Why Indeed?

Another in what has turned into a series of selections from Charles Lindblom’s Politics and Markets: The World’s Political-Economic Systems (1976):

A set of unifying beliefs that assert the virtues of the fundamentals of social organization will be found in any stable society. . . . In the market-oriented polyarchies [where there is “rule by the many”], the beliefs show a distinctive character. They are greatly influenced by inequality of wealth and by the existence of a dual set of leaders who enjoy a privileged position in politico-economic organization [that is, government leaders and business leaders]. Many of the unifying beliefs of the society are those beliefs communicated by a favored class to all other classes, with enormous advantage in a grossly unequal competition of ideas.

. . . Deep-seated beliefs and attitudes that persist over time, some people will say, have to be understood as the product of random “spontaneous” social forces. What does that mean? It cannot mean that they arise without cause. Perhaps, then, it means that they arise without deliberate intent. No person or group or government plans them. They are unintended consequences of mutual influences of persons on each other.

Granted. Yet we know that, although people do indeed influence each other’s attitudes in countless unintended ways, they also intend a great deal of control over attitudes, beliefs and volitions. Parents and teachers, for example, teach children — explicitly and through their own behavior as example — the virtues of obedience to authority. In most societies, they also teach children that improvement in their position in life will and ought to depend on their own personal qualities (rather than on an alteration in social structure).

Moreover, many of the unintended influences of people on each other reinforce the intended indoctrinations, as when someone who repeatedly challenges authority makes his friends so uncomfortable that they gradually drop [them]. Much unintended mutual influence among persons is therefore patterned control rather than random, because it reflects a pattern in intended influence, which is itself not random.

Why the particular pattern of intentions that we perceive? Why the emphasis on such a theme as obedience to authority (rather than a skeptical, only conditional, and selective acceptance of it)? Why deference toward the wealthy (that does not even discriminate between earned and inherited wealth)? Why individual responsibility for improvement in the quality of life (rather than social cooperation to improve polity and economy)? Why genialized privilege for the wealthy and powerful (rather than offsetting constraints and responsibilities to balance their advantages in wealth or power)? Why so profound a respect for property as to lead many people to think it immoral to steal a loaf of bread to save one’s family from hunger?

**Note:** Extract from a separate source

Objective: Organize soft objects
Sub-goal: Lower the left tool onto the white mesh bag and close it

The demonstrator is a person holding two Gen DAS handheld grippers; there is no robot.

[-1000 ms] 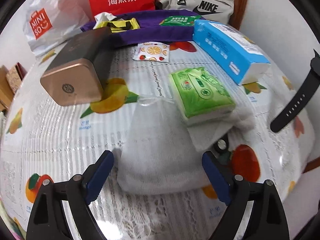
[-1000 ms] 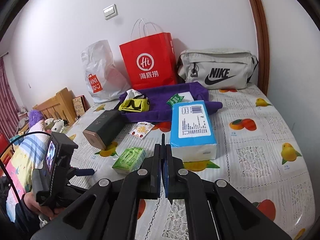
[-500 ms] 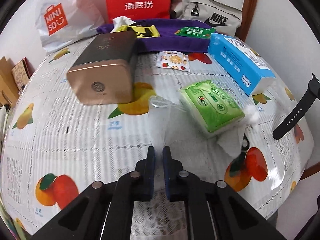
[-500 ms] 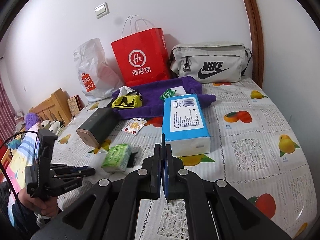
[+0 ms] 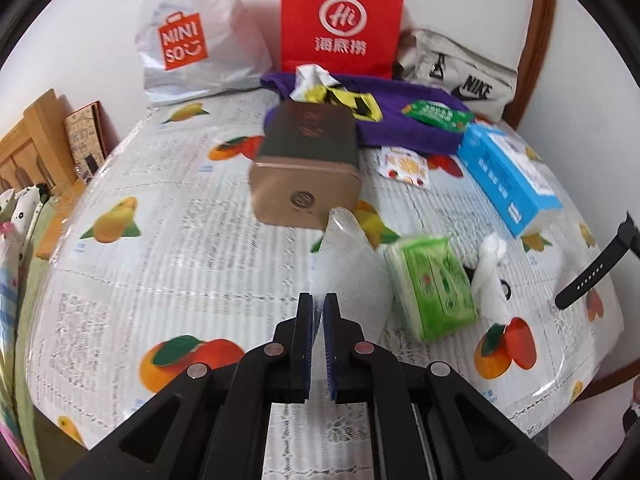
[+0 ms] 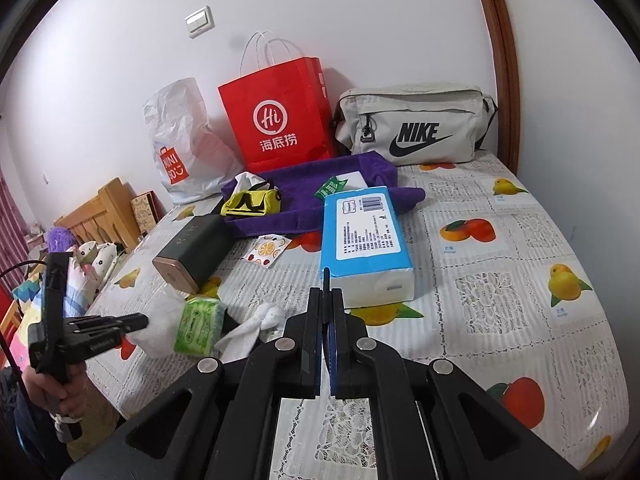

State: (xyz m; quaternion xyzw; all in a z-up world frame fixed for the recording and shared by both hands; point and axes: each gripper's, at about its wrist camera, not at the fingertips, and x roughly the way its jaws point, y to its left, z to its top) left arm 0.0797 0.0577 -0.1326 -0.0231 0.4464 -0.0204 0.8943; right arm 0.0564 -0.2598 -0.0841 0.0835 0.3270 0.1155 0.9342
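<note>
Left gripper pinches a white cloth above the fruit-print table.

Its jaws are nearly closed on the cloth's near edge; the rest fans out ahead of the fingertips. A green tissue pack lies just right of it, a bronze box beyond. The right gripper is closed on a thin dark strap, a blue tissue box directly ahead.

Left gripper: open around the white cloth a second ago, now closed on its near edge and raised.
White cloth: was flat on the table, now pulled up into a peak beside the green tissue pack.
Green tissue pack: tipped off the cloth.
</note>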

These are not random themes. They confer advantages on persons in the favored social class. How do they come to be “spontaneous”? How do they come to be near universally taught? They have been endlessly communicated to the population — explicitly and through behavior as example — through the church, the media, the schools, the family and the pronouncements of business and government leaders. Since they have been in this way communicated for centuries, they have passed into folklore and common morality, with the result that almost everyone joins in the intended and unintended or “spontaneous” processes by which they are passed on to the young and reinforced for the old [230-231].

Unquote.

Maybe there’s more skepticism about our common beliefs than there was in 1976. If so, such skepticism hasn’t translated into very many progressive government policies. In the US, at least, with a few exceptions, it’s been the reverse. But as skepticism justifiably grows, will our politics lean toward the alternatives Lindblom put in parentheses? I sure hope so.